O ise benim aksime... Aman tanrım! O benim aksime daha istekli ve oldukça sexsi görünüyordu. Altında bacaklarını bütünüyle saran yırtık kot pantolon üstünde vücudunu öne çıkaran motorcu ceketi vardı. O baştan aşağıya yiyip bitirmek istediğim şeydi. Kesinlikle artık eve dönersek yapıcağım son şey uyumak olurdu. Aklıma gelenler ve karşımda boylu boyunca dikilmiş yakışıklı ve de sexsi sevgilim yüzünden inanılmaz derecede utanmaya başlamıştım. Henüz ortada hiçbir şey yokken garip bir şekilde gerildim.

Yanına vardığımda utancımı saklamış ve o motora binmemek için arsız yanımı ortaya çıkarmıştım. "Siktir. Jungkook bu ne hal öldürücek misin beni?" Biraz cilveli ve istekli bir tonda kurdum cümlemi. O ise daha sinirli ve soğuk bir ton kullandı. "Asıl bu ne hal!? Hasta mı olmaya çalışıyorsun??" Ellerimi omzuna koydum ve biraz daha yaklaştım mortorsiklete yaslı olan bedenine. Kulağına eğilip fısıldadım. "Bence ikimizin konbinide dışarıya değil eve uygun."
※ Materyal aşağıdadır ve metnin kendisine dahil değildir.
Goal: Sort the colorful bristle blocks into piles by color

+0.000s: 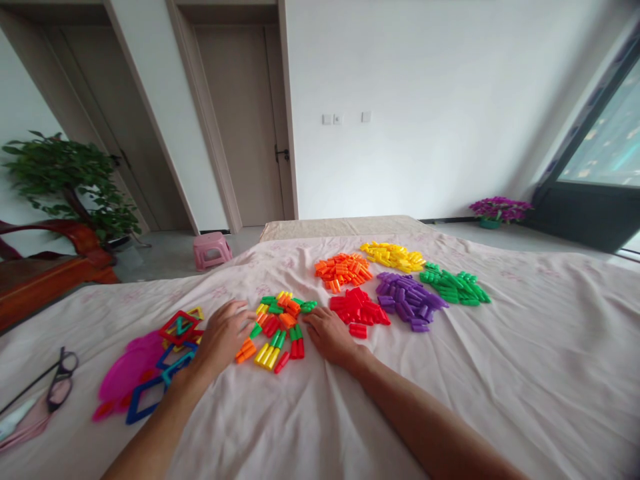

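Observation:
Between my hands lies a mixed heap of bullet-shaped plastic building pieces (271, 327) in orange, red, yellow and green. My left hand (225, 337) is at the heap's left edge, fingers spread and curved toward the pieces, with nothing visible in it. On the other side, my right hand (327, 335) rests palm down on the cloth, its fingertips close to a green piece (309, 307); I cannot make out whether they touch it. Its fingers look loosely extended. Just beyond it lies a pile of red pieces (357, 307).
Sorted piles of orange (343, 270), yellow (393, 256), purple (407, 297) and green pieces (455, 285) lie farther right on the wrinkled pale cloth (480, 387). Magnetic frames (145, 400) and a pink plate-like item (125, 373) are left. Glasses (63, 380) lie at far left.

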`<action>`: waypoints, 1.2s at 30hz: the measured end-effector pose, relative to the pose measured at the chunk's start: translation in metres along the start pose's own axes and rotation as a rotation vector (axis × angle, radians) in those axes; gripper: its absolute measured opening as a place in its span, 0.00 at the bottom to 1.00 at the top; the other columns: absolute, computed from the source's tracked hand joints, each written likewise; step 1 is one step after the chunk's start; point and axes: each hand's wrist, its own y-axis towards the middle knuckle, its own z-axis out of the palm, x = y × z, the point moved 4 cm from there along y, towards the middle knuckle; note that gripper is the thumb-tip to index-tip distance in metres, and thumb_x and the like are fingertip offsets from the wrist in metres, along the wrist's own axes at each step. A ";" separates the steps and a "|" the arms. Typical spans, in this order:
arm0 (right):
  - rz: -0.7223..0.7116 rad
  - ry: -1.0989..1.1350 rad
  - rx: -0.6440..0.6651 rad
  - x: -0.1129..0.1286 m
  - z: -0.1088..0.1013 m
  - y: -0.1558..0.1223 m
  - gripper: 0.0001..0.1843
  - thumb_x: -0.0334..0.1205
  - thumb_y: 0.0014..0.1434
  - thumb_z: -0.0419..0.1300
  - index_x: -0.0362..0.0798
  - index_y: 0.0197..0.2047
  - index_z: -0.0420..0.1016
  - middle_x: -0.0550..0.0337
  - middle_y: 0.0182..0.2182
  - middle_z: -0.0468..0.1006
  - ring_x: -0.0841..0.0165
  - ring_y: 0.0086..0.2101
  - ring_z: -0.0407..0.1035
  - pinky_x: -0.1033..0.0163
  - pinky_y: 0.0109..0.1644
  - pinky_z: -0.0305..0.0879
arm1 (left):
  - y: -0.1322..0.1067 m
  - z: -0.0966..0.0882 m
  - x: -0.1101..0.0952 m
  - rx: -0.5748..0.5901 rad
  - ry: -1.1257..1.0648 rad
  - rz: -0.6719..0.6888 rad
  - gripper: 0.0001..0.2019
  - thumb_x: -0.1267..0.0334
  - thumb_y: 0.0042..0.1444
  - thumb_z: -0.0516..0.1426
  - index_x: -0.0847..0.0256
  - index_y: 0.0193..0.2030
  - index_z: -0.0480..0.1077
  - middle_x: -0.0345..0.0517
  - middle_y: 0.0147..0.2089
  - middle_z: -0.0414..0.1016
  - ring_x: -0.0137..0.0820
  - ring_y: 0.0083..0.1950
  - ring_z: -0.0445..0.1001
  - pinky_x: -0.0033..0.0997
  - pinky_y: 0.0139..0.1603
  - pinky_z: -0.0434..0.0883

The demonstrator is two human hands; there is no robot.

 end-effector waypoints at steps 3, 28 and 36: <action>-0.003 -0.006 -0.007 0.000 0.000 0.000 0.13 0.34 0.66 0.54 0.49 0.50 0.77 0.53 0.45 0.77 0.63 0.48 0.68 0.59 0.54 0.63 | 0.007 0.021 -0.027 -0.006 -0.063 0.095 0.14 0.65 0.60 0.54 0.53 0.46 0.79 0.49 0.61 0.72 0.44 0.67 0.63 0.48 0.68 0.63; -0.011 -0.002 -0.007 0.001 -0.003 0.000 0.13 0.34 0.66 0.55 0.49 0.50 0.77 0.53 0.44 0.78 0.63 0.46 0.69 0.59 0.51 0.63 | 0.050 0.043 -0.032 0.270 -0.003 0.295 0.17 0.67 0.49 0.60 0.50 0.47 0.75 0.47 0.60 0.71 0.49 0.71 0.54 0.58 0.69 0.51; -0.018 -0.008 -0.017 0.001 -0.002 0.000 0.11 0.35 0.66 0.55 0.48 0.49 0.77 0.54 0.44 0.78 0.63 0.46 0.69 0.59 0.51 0.63 | 0.051 0.034 -0.049 0.227 0.125 0.538 0.10 0.69 0.52 0.61 0.57 0.43 0.74 0.51 0.56 0.70 0.44 0.68 0.58 0.54 0.72 0.47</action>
"Arzıs olmaya mı karar verdin?" Dedi bir çırpıda. Böyle demesi sinirime dokunsada bozuntuya vermedim. Eğer arsız olmamı istiyorsa olabilirdim. Lakin o istiyor gibi değildi. Ancak ben yinede olucaktım. "Bilmem öyle olmamı mı istersin. Henüz geç değil evim hem şurada." Dedim cilveli şekilde. Derince nefes alıp geri verdi nefesini. Biraz bıkkınlık vardı üstünde. Modunun tam olarak neye düştünüğü anlamak zordu. Açıkçası ilk başta sebebi benim sanmıştım. Giyinmem ve belki tavrım. Fakat bu fikir git gide yerini başka bir sebebin olma ihtimaline bırakıyordu. "Evin 22. katta Taehyung ve ben asansöre binemem."

"Evet ama her türlü çıkıcaz zaten ne gerek var gidelim işte."
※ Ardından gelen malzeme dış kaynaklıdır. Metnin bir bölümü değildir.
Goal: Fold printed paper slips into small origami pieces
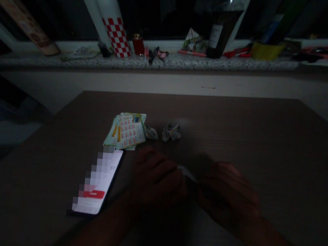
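Paper-folding at the near middle of the wooden table (252, 127): pinching a small paper slip (186, 173) between left hand (157, 180) and right hand (228, 197), seemingly gripping it closed-fingered on both sides, judging through dimness and blur. Probably best keeping the slip flat against the wood, matching edges, pressing slowly. Leaving folded pieces (171, 132) and printed sheets (125, 131) lying slightly farther away, phone (98, 186) glowing to the left.
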A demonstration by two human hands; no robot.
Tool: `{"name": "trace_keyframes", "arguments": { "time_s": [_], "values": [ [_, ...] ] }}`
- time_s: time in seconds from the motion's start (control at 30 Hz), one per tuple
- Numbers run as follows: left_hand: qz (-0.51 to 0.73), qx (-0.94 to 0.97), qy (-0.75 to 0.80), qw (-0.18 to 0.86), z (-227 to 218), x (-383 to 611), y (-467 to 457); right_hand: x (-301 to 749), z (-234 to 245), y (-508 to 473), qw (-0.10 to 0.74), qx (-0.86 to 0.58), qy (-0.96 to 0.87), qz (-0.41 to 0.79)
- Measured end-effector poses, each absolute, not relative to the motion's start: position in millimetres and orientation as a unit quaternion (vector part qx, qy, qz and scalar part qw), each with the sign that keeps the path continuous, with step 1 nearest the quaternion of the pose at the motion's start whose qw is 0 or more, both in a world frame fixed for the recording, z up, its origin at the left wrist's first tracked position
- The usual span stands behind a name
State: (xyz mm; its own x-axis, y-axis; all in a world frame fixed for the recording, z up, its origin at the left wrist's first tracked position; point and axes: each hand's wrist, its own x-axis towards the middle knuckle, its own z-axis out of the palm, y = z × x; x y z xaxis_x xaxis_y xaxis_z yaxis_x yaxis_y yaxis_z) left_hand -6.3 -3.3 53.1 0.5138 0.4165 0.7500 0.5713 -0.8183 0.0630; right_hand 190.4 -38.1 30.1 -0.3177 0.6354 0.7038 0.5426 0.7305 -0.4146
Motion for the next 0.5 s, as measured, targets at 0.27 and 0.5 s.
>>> {"name": "trace_keyframes", "arguments": {
  "time_s": [0.27,0.5],
  "values": [
    [-0.424,-0.837,-0.327,0.114,57.0,-22.3,5.9,197.2,27.5,-35.1,0.452,-0.374,-0.808,0.043],
    [-0.463,-0.793,-0.388,-0.077,42.9,-28.0,4.4,199.2,29.1,-32.8,0.474,-0.392,-0.778,0.13]
  ]
}}
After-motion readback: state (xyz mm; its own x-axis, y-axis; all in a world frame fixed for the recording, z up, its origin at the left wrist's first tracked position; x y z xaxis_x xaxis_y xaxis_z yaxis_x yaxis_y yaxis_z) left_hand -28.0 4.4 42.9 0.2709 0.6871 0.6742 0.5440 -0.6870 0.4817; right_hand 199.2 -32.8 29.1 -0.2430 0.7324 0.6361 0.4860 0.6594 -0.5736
Başını yere eydi. Yüzü daha da düşmüştü. Onu daha fazla üzdüğümü düşünmek istemiyordum. Buraya benim için gelmişti değil mi? "Ballı çöğreğim sorun ne? Üzgünüm seninle biraz eğleniyordum sadece istediğin yere gidelim hadi." Demiştim. O aptal motora binmeye istemediğim gibi sevgilimi kırmayıda istemiyordum. Bu yüzden istediğini yapmaya hazırdım. Yani sanırım. "Seninle alakalı değil. Aslında ben sana bu gece her şeyimi anlatmayı planlıyorum ve bu beni biraz geriyor." Yanağını okşadım nazikçe. Yüzüme hafif bir tebessüm yerleştirip gerginliğini üzerinden atsın diye küçük bir konuşma bahşettim ona.
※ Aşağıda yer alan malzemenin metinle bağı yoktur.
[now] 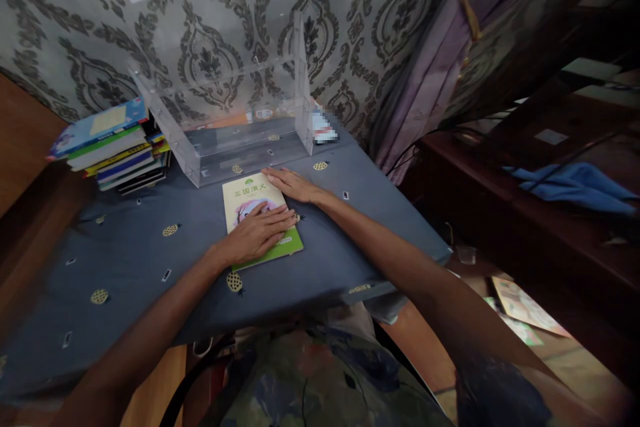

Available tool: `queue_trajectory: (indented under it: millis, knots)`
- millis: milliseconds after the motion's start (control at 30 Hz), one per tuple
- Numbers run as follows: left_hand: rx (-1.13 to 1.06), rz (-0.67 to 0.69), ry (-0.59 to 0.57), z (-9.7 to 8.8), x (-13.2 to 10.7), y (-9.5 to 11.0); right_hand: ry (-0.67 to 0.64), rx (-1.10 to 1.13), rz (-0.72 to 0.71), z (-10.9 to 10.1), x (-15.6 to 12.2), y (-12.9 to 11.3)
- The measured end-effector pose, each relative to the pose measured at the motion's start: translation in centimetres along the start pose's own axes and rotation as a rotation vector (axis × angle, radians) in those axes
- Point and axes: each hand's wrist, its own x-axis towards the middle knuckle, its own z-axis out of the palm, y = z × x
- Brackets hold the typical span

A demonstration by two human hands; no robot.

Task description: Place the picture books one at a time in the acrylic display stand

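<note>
A closed book (231, 203) with a cream and green cover lies flat on the table, its printed title at the top and a pink picture in the middle. Across the lower part of the cover rests my left hand (259, 235), fingers stretched out and pointing right. My right hand (290, 185) touches the book's upper right corner, its fingers extended towards the left. Neither hand is wrapped round anything. Part of the cover picture is hidden under my left hand. Just behind the book stands a clear plastic rack (187, 159).
A stack of books (123, 153) sits at the back left beside the rack. The table wears a dark blue cloth (200, 300) with a pineapple print. Patterned wallpaper is behind. To the right are a purple curtain (425, 80) and a dark wooden ledge with a blue cloth (575, 183).
</note>
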Motion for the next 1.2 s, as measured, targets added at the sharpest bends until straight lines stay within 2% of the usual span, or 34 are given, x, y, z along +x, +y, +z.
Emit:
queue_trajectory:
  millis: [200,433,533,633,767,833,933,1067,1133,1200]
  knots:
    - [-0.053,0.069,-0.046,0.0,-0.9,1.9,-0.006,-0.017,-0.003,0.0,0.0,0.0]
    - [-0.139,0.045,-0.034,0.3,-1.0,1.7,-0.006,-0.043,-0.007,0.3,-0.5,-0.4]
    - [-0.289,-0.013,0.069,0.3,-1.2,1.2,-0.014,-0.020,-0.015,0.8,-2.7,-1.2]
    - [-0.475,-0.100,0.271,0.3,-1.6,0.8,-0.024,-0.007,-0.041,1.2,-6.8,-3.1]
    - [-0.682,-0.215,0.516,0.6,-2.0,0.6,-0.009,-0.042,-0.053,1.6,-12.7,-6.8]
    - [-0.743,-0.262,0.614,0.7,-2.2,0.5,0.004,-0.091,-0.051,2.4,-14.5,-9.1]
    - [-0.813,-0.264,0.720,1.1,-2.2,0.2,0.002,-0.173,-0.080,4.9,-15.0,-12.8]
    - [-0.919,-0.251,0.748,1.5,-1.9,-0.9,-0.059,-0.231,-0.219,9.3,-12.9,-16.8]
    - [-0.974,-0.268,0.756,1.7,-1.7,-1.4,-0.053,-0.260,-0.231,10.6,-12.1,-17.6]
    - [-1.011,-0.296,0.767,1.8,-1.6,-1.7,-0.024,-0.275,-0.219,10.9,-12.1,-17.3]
"Bak hadi beni nereye istiyorsan oraya götür. Yalnızca ikimiz olalım. Eğer hazır hissedersen dökersin bana içini ama hissetmezsen de sorun değil. Ben yinede yanında olacağım. Daima."

Yanağındaki elimi tutmuş ve avuç içimi öpmüştü. Öpücükleri, bakışları, dokunuşları her şeyi içimi huzula kaplıyordu. Asla değişmiyiceğim bir duyguyu barındırmamı sağlıyordu. Ondan uzun süre çok hoşlandım sonra onu tanıyıp birlikte oluca hoşlantım sevgiye dönüştü ve bu sevgi yerini git gide daha da büyük bir şeye bırakıyordu. Aşka.

Eline kasklardan birini aldı. Elindeki kask sanki benim için özel üretilmiş gibiydi. Tam anlamıyla beni yansıtıyordu. Bu durum çok hoşuma gitmişti. Şimdiki kaskların aksine daha klasik bir sitili vardı. Bej rengindeydi ve 70'leri anımsatıyordu. Hoşuma gittiğini belli eden koca bir gülüş yerleştirdim yüzüme. Gülümsediğimi görünce o da benim gibi gülümsemeye başladı. Kaskı kafama yerleştirip kemerini taktı. "Hoşuna gitti mi?"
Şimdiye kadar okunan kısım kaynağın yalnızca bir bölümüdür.